Managing ECE Pods

Scaling Kubernetes Pods

Kubernetes pods that are created as part of the deployment can be scaled up or down. By default, three ECE server replicas are created during the installation process.

To scale a Kubernetes pod, run this command:

Note:

Kubernetes pods can be scaled only if the partitions are balanced.

kubectl scale statefulsets componentName --replicas=newReplicaCount

If scaling doesn't occur, check the partitionUnbalanced count under Coherence.service.partitionUnbalanced for all cache services.

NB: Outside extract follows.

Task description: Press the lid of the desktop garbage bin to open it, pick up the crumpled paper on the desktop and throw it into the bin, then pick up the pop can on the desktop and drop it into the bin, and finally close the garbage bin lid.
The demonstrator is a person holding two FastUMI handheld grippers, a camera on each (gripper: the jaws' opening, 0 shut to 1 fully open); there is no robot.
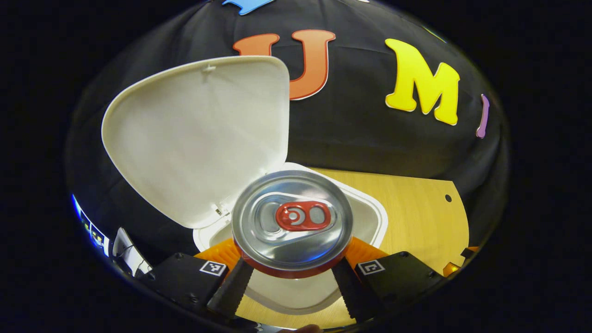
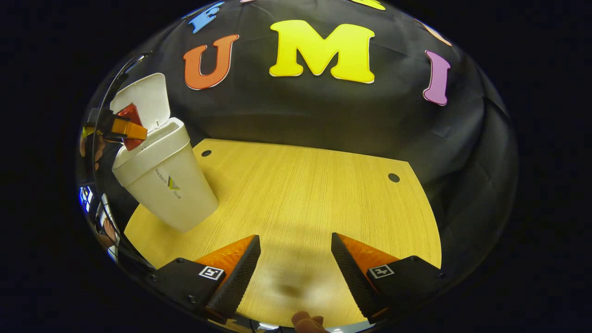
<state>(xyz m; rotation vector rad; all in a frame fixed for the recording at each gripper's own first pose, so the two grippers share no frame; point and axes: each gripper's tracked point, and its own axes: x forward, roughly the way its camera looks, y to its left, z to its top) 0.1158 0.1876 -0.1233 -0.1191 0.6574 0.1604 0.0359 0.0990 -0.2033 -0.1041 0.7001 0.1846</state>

Setting up Autoscaling of ECE Pods

You can use the Kubernetes Horizontal Pod Autoscaler to automatically scale up or scale down the number of ECE pod replicas based on a pod's CPU or memory utilization. In BRM cloud native deployments, the Horizontal Pod Autoscaler monitors and scales these ECE pods:

ecs
ecs1
httpgateway

Changing the number of replicas in an ECE autoscalable ReplicaSet results in a re-balancing of the in-memory cache distribution across the replicas. This re-balancing activity consumes incremental CPU and memory resources and can take multiple seconds to complete. Therefore, an ECE autoscaling design should attempt to strike a balance between optimizing infrastructure resource usage and minimizing changes to the number of replicas in a ReplicaSet due to autoscaling.

Note:

Enabling autoscaling of ECE pods in a production environment should be preceded by comprehensive validation of all scenarios expected to trigger autoscaling (scale up and scale down). It is recommended that this validation be performed in a demonstration or test environment using infrastructure equivalent to the target production infrastructure. In addition, monitoring the frequency of autoscaling is recommended to detect flapping conditions so that adjustments can be incorporated to avoid flapping.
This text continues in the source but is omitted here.